Wagner highlights lack gravitas
Plenty to enjoy, but Neeme Järvi and the excellent Royal Scottish National Orchestra's performance is a little lightweight.
Composer: Wagner
Repertoire: Transcriptions, Vol.4, including: Die Meistersinger – an orchestral tribute; Faust Overture; Christopher Columbus Overture
Artists:
Royal Scottish National Orchestra/ Neeme Järvi
Rating: 3/5
Genre: Orchestral
Label: Chandos CHSA 5092
The Music: Some music lovers have thought it a
pity that Wagner, with his amazing skill at orchestration, should have concentrated his talents on opera rather than on symphonic music. In 2005 the Dutch percussionist and composer Henk de Vlieger remedied this lack by creating a 50-minute ‘orchestral tribute’ to Die Meistersinger, presented here with some early overtures by Wagner.
The Performance: According to the booklet notes, De Vlieger’s intention was not to create a potpourri of highlights from Wagner’s opera, but to fashion a ‘through-composed symphony with a cohesive structure.’ In this he failed, and a fair amount of the piece makes little musical sense without a knowledge of the story.
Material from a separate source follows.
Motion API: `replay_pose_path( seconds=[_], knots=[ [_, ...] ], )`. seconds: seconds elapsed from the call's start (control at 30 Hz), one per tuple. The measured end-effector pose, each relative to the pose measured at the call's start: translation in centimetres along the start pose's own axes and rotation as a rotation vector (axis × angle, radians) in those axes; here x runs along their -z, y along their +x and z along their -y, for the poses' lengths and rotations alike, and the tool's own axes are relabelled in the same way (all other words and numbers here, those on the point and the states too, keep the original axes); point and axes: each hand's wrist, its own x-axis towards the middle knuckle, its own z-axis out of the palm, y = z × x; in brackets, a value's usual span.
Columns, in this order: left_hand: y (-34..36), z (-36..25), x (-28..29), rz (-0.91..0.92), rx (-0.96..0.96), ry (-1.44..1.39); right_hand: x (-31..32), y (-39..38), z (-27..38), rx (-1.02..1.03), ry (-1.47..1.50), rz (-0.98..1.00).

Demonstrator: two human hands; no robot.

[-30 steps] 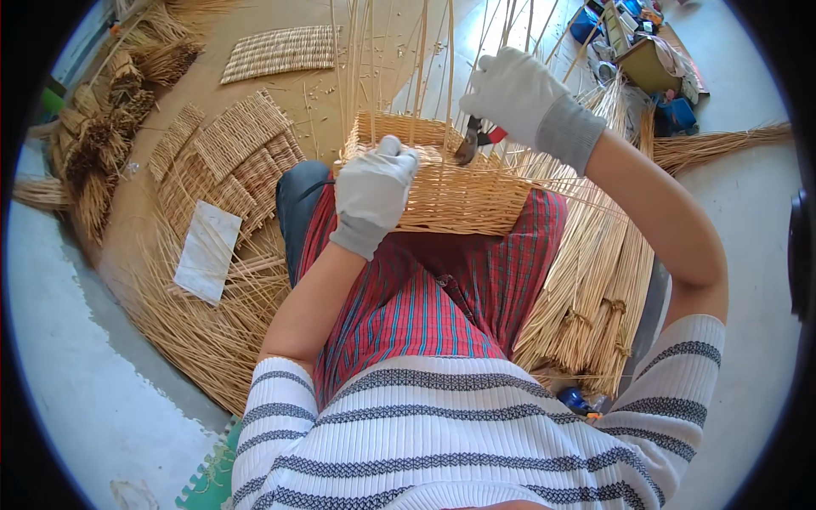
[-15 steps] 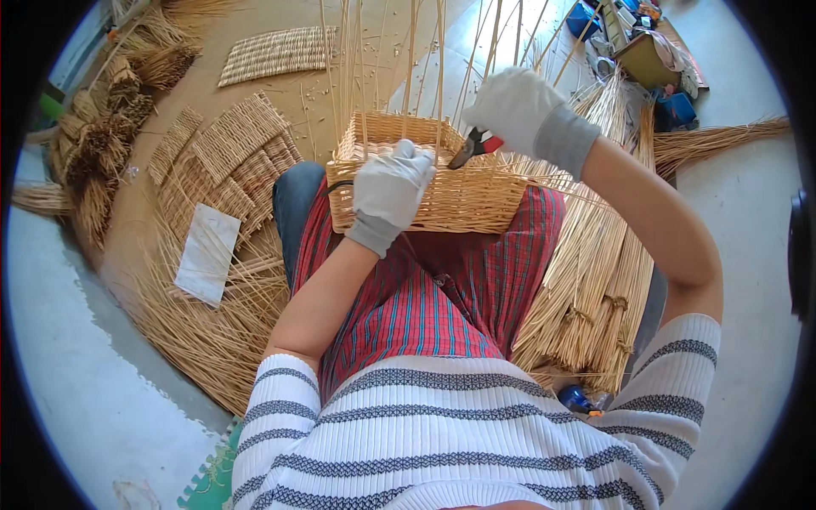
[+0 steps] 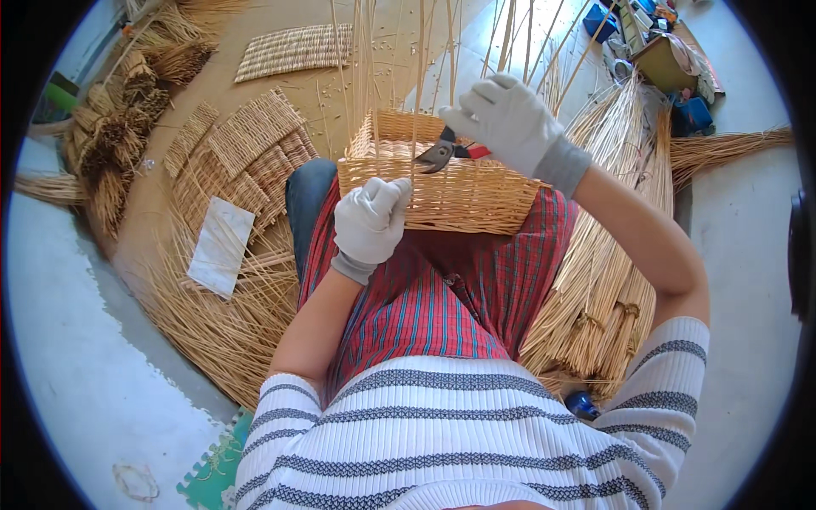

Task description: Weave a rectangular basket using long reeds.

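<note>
A rectangular wicker basket (image 3: pixel 472 200) rests on my lap, with tall thin canes standing up from its rim. My right hand (image 3: pixel 510 119), in a white glove, holds pruning shears (image 3: pixel 437 154) with dark blades and a red handle over the basket. The blades lie close to an upright cane (image 3: pixel 416 110) at the near side. Also gloved, my left hand (image 3: pixel 371 221) is closed at the basket's near left corner. That cane runs down to its fingertips and seems pinched there; the grip itself is partly hidden.
Woven mats (image 3: pixel 246 136) and a white sheet (image 3: pixel 221 246) lie on the floor at the left, beside loose straw. Long cane bundles (image 3: pixel 595 297) stretch along my right. Straw bundles (image 3: pixel 119 144) stand far left; a box (image 3: pixel 667 64) with assorted items is far right.
My left hand has moved down and left to the basket's near corner. The shears have shifted left and now show more of their blades. The whole view has moved slightly.
</note>
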Motion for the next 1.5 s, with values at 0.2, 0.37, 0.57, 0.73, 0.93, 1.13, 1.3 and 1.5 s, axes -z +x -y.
replay_pose_path(
  seconds=[0.2,0.37,0.57,0.73,0.93,1.13,1.3,1.5],
  knots=[
    [-1.2,-0.8,-0.5,0.071,0.105,-0.295,0.0,-1.3,0.6,-0.258,0.209,0.260],
    [-3.0,-2.0,-4.0,0.442,0.478,-0.527,-0.5,-7.7,0.9,-0.876,0.965,0.017],
    [1.7,0.2,-4.9,0.216,0.887,-0.826,-0.4,-11.8,8.9,-1.074,2.150,-0.452],
    [0.3,-4.6,-4.1,0.595,0.521,-0.966,0.2,-10.8,16.7,-1.361,2.372,-0.200],
    [-4.7,-8.7,-6.2,0.621,0.378,-0.876,-0.4,-12.5,23.5,-1.155,2.390,0.163],
    [-6.7,-8.2,-7.5,0.665,0.286,-0.861,-1.2,-15.2,19.6,-1.639,2.201,-0.278],
    [-4.3,-6.9,-9.0,0.642,0.876,-1.141,-5.2,-18.6,14.6,-1.603,2.051,-1.061],
    [2.2,-6.6,-13.6,0.296,1.099,-1.391,-7.3,-19.4,17.8,-1.700,2.089,-0.680]
  ],
)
The sequential arrival of the apprentices in Act 3 sounds here like a series of disconnected and scrappy jigs, for example. But taken as a rather jolly medley, there’s plenty to enjoy.
The Verdict: Conductor Neeme Järvi pushes the excellent Royal Scottish National Orchestra through the score at a fair lick, and brings a bouncy, Tiggerish feel to proceedings. That’s great for the overture, less great for the weightier passages, and overall a sense of gravitas is missing.
Want More? Henkde Vlieger’s similar arrangement of Wagner’s Ring cycle is
also available from Järvi and the RSNO
(on Chandos, CHSA 5060).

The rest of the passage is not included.